→ Task prompt
Read the entries below and pull out each line with the string "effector".

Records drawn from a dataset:

+++

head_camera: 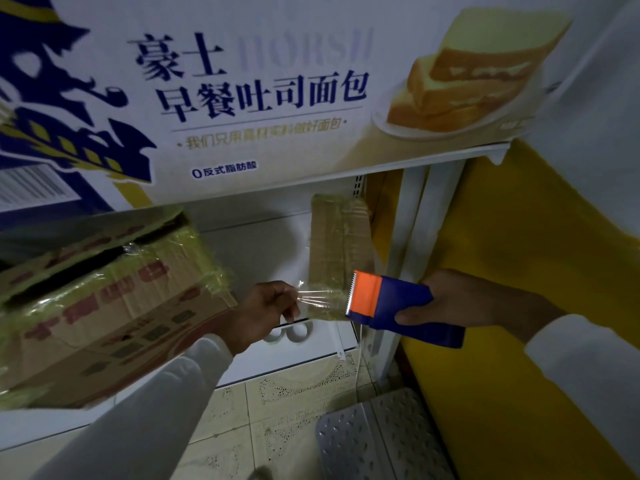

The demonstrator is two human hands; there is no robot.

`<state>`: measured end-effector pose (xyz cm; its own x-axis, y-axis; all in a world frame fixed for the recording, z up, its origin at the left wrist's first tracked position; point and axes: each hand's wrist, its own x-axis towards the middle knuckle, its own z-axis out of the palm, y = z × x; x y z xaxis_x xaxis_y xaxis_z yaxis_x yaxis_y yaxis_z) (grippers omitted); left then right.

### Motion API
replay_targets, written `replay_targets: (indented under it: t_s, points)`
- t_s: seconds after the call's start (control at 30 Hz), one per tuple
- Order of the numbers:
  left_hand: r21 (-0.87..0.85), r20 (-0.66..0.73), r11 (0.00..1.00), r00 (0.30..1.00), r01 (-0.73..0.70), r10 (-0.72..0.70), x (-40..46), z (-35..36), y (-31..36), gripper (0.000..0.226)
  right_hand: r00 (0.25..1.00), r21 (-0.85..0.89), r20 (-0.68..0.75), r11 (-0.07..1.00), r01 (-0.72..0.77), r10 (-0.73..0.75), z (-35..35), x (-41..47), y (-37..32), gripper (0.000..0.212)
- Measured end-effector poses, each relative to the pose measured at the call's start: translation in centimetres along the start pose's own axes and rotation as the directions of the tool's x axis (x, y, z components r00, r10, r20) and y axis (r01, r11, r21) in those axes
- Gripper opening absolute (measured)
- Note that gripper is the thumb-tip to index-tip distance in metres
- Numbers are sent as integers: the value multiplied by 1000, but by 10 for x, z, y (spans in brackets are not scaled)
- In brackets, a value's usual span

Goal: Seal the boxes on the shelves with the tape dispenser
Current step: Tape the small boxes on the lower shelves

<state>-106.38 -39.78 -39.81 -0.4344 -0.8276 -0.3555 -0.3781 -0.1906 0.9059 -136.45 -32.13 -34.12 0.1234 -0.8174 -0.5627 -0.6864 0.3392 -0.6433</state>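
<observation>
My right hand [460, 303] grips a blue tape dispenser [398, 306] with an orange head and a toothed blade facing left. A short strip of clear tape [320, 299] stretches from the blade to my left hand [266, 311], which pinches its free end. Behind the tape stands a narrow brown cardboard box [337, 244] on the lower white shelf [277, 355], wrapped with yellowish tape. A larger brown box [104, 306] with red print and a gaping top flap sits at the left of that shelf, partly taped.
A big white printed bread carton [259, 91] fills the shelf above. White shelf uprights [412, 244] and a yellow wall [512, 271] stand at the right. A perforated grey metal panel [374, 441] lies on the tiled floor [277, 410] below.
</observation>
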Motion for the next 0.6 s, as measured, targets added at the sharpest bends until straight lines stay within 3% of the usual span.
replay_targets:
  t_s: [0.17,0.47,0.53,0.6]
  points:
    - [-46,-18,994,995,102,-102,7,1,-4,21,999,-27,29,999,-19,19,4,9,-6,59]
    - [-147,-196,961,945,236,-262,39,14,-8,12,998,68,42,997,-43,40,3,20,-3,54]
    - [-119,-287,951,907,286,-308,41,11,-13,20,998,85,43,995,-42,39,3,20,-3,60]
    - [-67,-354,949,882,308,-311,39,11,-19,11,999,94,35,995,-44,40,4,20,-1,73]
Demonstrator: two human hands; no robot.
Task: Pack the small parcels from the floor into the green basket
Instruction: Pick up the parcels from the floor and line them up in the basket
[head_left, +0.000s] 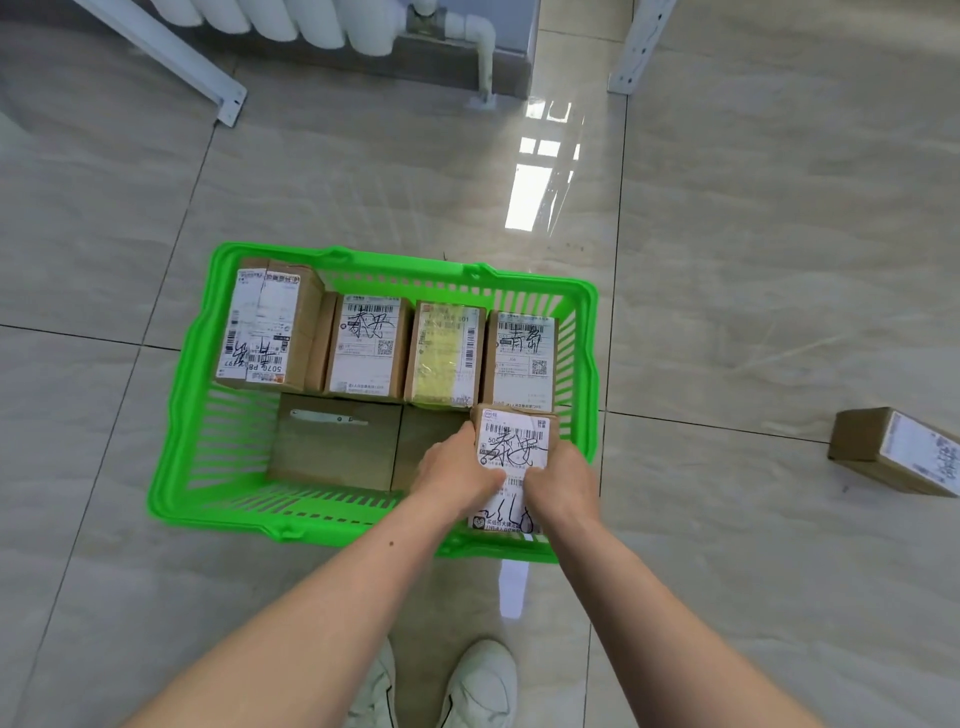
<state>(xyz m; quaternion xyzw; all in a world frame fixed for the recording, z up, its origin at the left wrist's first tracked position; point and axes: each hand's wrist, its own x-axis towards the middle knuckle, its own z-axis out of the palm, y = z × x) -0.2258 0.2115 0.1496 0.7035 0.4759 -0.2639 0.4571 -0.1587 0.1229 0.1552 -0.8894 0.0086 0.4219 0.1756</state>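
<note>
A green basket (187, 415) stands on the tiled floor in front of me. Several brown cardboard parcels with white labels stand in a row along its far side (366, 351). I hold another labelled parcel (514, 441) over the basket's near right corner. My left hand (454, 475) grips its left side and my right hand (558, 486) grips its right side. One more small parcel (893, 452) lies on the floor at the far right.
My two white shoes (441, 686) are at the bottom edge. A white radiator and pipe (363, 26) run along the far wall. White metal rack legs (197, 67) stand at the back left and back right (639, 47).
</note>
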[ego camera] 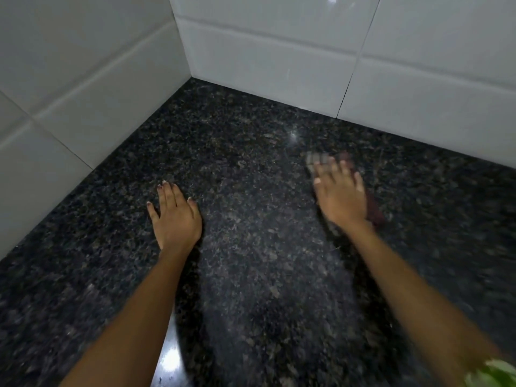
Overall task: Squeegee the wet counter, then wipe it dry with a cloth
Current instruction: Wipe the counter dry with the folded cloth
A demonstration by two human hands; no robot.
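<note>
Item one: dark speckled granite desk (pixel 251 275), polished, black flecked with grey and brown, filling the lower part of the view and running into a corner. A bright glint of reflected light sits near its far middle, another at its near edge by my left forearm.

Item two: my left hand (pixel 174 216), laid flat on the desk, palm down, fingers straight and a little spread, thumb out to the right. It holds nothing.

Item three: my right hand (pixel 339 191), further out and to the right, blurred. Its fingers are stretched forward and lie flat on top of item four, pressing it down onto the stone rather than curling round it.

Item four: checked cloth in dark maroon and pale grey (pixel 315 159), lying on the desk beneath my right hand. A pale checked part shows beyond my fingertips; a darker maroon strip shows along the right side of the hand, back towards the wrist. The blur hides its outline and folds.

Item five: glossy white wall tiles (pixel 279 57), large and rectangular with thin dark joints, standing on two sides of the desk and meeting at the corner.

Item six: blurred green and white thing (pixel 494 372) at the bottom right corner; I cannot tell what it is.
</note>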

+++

→ Output of the task
`<state>`: measured end-effector pose (xyz cm; its own x-axis, y-axis; all in a world frame fixed for the recording, z up, its origin at the left wrist's first tracked position; point and axes: each hand's wrist, its own x-axis towards the middle knuckle, its own z-axis out of the palm, y = z × x; x y z xaxis_x xaxis_y xaxis_z yaxis_x yaxis_y yaxis_z) (grippers omitted); left then right.
- Measured end-effector poses, each relative to the pose measured at the call's start: translation in centimetres along the start pose's own axes and rotation as the directions of the tool's x axis (x, y, z components r00, r10, r20) and y axis (r01, r11, r21) in those axes

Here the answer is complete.